Storing discretized system into a matrix format for computation
 
Hello,

I have a question related to how the coefficients from resulting discretized system of equations are stored.

I noticed that there are several sparse matrix storage formats such as CSR(compressed sparse row) that are used in linear solver libraries such as lis(https://github.com/anishida/lis) and PETSc.

When the coefficients are calculated for the CFD system under study, are the algorithms modified, not Physics-wise but implementation-wise, so that the coefficients are stored in the desired storage format in, lets say N steps?

If not, then are the coefficients calculated, stored temporarily and then the coefficients converted into the matrix format? To me this seems like it will increase the memory usage and also will need at least t N+1 steps implementation-wise.

I do not have expert-level know-how about about C or C++ but in my opinion this also depends on how the libraries are built.

This is something which I wondered about because I am right now using C in my CFD learning process. I want to use existing linear solver libraries for my code and in the code documentation they have mentioned about different storage formats.

Based on your experience how is this usually done?

FMDenaro October 31, 2021 04:22

What do you exactly mean for

"are the algorithms modified, not Physics-wise but implementation-wise"?

ishan_ae October 31, 2021 04:59

What I meant by it was that whether we modify lets say, a for loop to store the resulting calculations in a specific variable. This variable can be part of a larger process that is needed to set up the overall system of equations. While the calculation process will be the same, but what will change is how those calculations are implemented while coding.

aerosayan October 31, 2021 05:16

First write a solver for dense matrices. Use python/Matlab/octave to do it, so that your maths is correct. Then go to study other sparse matrix solvers. Then write sparse matrix solvers.

I hope you followed this path of learning in your journey. :)

If you don't understand dense matrix solvers, you won't understand sparse matrix solvers.

Answering your question : yes the code needs to be modified to work with sparse matrix form, and if you think of the algorithm as the pseudocode instead of the overall steps to take, then obviously the algorithm also changes.

I code in C/C++, C doesn't have the benefits of fortran's matrix manipulation, or C++'s OOP based abstraction. But it's simpler than C++ and harder than Fortran. If you're learning and don't care about performance, I would recommend languages like python/Matlab or octave/Julia/Fortran. They're almost similar, but I put the more easy to use languages at the front. Except Fortran, the rest have inbuilt data visualization/plotting system so they are easier for you to use.

aerosayan October 31, 2021 05:19

Also answering your question : yes, the implementation is often changed for efficiency.
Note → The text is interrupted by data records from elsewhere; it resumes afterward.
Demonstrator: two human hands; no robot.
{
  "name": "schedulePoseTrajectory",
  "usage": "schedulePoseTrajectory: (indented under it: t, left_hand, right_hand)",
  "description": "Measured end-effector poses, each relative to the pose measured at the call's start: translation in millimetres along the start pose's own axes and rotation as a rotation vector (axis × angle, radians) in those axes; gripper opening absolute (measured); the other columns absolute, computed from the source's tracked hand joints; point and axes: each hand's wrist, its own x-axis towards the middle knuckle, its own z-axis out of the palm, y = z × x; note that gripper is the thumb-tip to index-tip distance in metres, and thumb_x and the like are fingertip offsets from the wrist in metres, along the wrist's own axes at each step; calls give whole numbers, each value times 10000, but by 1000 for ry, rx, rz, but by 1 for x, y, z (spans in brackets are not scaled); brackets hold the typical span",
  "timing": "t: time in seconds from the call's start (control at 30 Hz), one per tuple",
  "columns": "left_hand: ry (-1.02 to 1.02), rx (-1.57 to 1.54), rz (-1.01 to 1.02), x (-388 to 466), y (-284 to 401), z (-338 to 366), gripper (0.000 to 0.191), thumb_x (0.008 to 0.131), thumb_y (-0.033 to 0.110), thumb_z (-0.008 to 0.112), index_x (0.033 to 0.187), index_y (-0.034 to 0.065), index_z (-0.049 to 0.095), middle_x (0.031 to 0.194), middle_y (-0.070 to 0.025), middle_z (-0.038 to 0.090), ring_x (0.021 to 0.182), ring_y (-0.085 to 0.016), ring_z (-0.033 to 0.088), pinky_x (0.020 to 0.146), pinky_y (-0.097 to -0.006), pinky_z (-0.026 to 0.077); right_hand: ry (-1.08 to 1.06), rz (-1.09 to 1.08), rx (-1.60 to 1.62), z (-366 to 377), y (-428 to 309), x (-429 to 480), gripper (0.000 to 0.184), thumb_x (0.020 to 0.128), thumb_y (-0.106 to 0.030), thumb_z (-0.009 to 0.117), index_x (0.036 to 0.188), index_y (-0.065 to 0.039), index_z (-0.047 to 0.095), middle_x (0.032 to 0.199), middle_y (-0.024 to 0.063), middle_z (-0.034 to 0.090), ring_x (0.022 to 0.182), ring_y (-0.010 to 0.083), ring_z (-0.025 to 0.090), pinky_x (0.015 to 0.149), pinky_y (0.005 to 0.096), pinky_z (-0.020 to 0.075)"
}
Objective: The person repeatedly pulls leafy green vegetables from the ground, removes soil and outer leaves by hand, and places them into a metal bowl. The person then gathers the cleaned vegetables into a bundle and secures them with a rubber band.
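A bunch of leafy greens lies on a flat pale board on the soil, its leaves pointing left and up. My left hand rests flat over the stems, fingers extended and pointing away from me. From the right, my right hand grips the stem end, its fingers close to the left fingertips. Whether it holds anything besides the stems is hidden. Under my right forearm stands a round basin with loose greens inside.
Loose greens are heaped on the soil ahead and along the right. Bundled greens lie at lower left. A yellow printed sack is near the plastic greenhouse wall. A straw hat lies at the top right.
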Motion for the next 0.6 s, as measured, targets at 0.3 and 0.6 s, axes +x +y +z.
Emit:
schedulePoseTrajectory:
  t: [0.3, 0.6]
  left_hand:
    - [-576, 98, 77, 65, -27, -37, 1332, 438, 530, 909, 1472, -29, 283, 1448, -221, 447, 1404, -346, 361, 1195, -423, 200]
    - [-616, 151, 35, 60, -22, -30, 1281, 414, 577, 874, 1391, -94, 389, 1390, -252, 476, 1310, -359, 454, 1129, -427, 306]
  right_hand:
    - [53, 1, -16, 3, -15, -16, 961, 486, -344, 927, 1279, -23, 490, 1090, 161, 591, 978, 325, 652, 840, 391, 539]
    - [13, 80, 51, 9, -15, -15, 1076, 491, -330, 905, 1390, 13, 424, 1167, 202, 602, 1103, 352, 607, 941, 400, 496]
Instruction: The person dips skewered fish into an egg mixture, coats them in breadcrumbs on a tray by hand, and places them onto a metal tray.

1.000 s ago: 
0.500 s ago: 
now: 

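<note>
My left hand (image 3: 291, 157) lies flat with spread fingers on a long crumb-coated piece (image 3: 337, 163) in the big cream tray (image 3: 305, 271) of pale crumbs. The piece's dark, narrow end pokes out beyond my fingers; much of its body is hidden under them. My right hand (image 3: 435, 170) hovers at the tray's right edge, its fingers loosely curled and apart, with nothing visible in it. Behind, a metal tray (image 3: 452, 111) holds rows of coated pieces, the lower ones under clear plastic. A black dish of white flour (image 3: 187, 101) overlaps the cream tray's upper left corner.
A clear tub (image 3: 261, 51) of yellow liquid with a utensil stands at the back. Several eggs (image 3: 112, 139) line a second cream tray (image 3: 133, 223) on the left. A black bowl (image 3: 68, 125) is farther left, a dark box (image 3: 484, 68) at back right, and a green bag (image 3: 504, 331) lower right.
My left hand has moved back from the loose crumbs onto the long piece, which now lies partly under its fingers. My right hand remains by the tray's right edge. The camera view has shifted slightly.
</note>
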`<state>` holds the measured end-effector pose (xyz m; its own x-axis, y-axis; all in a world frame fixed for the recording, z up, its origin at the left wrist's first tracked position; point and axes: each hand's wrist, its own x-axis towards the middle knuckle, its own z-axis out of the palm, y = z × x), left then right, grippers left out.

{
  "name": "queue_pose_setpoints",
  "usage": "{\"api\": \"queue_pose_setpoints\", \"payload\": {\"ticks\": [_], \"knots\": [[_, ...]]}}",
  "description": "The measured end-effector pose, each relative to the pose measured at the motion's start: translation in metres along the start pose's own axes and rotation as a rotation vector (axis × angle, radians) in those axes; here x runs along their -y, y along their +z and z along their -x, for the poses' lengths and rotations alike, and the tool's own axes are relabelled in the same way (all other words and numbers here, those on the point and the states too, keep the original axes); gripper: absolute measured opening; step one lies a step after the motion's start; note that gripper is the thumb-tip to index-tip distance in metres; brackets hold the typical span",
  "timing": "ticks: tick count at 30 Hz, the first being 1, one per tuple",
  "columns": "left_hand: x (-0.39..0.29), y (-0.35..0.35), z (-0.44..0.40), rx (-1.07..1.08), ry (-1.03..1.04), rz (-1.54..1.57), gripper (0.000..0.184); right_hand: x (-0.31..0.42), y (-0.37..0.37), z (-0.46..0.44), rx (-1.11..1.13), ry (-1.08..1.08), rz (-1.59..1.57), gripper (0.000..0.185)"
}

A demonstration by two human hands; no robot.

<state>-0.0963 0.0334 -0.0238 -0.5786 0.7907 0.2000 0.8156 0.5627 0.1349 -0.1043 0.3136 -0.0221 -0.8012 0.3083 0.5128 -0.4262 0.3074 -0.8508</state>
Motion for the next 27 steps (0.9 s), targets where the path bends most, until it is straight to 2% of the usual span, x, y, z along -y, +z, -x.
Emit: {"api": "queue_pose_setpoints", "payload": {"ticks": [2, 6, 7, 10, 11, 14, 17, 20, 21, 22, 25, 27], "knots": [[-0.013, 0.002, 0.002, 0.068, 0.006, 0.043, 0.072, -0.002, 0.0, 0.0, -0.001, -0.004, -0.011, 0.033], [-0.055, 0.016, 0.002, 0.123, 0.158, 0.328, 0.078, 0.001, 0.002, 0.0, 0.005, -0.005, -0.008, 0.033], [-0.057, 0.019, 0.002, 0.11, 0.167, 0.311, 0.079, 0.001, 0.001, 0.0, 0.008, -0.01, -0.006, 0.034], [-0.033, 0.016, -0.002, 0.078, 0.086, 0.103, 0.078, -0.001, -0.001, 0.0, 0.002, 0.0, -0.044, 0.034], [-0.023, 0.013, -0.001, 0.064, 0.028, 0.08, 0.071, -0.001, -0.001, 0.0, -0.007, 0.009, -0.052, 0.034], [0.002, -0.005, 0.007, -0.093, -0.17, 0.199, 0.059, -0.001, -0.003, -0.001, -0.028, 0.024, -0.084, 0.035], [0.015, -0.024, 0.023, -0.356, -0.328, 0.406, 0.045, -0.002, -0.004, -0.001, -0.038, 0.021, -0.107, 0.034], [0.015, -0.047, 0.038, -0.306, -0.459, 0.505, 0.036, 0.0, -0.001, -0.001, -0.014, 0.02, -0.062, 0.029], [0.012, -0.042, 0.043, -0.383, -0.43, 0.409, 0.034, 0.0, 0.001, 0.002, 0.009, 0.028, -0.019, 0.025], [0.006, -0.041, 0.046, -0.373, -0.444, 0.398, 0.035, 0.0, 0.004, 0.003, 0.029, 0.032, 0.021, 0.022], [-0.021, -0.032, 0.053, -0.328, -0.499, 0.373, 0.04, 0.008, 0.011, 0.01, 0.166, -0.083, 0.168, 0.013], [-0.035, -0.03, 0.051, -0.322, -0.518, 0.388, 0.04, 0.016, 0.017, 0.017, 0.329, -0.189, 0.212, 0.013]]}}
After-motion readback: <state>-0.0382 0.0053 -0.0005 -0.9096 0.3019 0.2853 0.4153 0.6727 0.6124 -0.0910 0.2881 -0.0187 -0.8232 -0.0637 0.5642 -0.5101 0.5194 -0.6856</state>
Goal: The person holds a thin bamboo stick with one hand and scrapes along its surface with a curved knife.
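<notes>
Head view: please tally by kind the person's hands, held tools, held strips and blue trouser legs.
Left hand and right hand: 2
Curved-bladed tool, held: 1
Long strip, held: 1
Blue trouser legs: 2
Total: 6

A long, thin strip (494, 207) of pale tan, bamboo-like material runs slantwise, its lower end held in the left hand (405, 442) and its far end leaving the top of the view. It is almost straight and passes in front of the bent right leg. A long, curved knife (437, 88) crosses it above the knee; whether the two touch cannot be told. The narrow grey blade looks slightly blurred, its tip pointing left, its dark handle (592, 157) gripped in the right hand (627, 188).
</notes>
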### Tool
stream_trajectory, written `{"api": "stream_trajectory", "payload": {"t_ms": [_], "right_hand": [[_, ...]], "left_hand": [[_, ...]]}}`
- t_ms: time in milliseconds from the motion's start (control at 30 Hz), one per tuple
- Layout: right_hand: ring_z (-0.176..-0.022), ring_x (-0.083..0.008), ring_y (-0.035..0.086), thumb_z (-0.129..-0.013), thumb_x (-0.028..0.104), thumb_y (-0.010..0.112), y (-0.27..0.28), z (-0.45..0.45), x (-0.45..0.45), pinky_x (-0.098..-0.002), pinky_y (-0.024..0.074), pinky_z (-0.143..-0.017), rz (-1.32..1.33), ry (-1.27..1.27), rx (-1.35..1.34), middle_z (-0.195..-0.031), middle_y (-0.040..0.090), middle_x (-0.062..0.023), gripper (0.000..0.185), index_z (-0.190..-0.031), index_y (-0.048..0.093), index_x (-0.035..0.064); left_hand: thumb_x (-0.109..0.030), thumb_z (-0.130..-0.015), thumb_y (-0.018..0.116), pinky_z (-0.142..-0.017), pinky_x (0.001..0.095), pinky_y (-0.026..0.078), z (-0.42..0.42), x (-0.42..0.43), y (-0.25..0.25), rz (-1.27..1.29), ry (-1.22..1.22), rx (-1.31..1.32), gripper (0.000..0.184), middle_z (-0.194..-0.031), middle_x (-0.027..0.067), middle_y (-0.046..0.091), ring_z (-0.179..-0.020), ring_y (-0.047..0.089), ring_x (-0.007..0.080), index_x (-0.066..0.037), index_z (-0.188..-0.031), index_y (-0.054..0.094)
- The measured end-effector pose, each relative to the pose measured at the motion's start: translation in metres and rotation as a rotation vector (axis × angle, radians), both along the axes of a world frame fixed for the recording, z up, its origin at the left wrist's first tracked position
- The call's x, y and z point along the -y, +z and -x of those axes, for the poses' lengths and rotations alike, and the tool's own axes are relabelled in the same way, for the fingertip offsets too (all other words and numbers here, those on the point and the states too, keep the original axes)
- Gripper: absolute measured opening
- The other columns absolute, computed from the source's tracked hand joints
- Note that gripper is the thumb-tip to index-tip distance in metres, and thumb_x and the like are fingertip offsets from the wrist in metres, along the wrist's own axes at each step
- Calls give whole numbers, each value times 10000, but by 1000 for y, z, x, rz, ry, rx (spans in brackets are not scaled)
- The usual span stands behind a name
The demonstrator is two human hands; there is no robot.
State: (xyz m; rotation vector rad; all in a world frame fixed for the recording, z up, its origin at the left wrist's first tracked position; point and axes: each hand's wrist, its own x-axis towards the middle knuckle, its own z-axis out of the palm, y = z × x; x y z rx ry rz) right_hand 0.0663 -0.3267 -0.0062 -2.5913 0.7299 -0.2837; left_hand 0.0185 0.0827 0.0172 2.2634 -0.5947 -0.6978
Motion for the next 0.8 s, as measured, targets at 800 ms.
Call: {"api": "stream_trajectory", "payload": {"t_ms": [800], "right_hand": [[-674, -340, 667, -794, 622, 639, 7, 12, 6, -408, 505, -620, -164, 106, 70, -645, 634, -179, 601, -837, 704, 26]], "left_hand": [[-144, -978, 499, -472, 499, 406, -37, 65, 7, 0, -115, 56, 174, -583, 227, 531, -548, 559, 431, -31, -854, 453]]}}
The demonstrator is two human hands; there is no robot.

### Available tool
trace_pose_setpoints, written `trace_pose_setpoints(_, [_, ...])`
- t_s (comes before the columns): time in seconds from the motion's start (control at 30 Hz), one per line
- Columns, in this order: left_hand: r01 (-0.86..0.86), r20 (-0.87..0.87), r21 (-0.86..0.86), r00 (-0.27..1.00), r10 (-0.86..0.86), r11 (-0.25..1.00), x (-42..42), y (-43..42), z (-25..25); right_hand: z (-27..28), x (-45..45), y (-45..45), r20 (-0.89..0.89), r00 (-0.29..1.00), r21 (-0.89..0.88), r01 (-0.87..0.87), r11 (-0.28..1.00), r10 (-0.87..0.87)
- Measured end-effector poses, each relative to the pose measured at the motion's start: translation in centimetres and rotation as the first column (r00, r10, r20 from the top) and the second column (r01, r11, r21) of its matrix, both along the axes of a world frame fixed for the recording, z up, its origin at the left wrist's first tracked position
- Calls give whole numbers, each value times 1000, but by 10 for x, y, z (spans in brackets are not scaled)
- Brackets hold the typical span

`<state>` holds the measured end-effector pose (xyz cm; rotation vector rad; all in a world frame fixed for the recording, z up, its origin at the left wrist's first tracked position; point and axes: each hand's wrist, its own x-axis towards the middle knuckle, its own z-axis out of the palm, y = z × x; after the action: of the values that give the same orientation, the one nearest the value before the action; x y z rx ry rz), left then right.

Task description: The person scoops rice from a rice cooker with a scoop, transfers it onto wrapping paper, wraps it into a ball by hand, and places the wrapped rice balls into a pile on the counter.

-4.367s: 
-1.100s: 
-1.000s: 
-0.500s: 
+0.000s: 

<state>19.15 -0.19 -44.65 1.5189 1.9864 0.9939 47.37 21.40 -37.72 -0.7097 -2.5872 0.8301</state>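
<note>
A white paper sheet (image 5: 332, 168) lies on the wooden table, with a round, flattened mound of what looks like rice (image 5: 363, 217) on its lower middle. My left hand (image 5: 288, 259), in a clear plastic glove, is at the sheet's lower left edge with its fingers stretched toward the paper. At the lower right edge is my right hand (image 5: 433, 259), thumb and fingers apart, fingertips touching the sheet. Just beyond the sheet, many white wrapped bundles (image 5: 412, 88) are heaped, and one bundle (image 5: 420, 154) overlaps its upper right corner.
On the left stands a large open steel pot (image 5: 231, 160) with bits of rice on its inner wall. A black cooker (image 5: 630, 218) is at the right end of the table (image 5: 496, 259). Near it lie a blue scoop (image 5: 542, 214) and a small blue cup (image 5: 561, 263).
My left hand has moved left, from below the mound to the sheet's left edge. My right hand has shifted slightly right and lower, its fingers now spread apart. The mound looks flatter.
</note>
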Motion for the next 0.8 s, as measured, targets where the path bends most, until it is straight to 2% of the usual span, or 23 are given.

For example - No one actually computes A inverse for solving set of linear equations like Ax=b

sbaffini October 31, 2021 10:13

If you think a little about it, and realize that you only need those coefficients to actually solve the system, you also understand that there really is no reason to store them in any different way than the one demanded by the linear algebra part (typically csr). Even if you have many of them, they will probably demand all the same structure (I don't know a single one of them that doesn't).

ishan_ae October 31, 2021 12:05

Thanks everyone for your inputs.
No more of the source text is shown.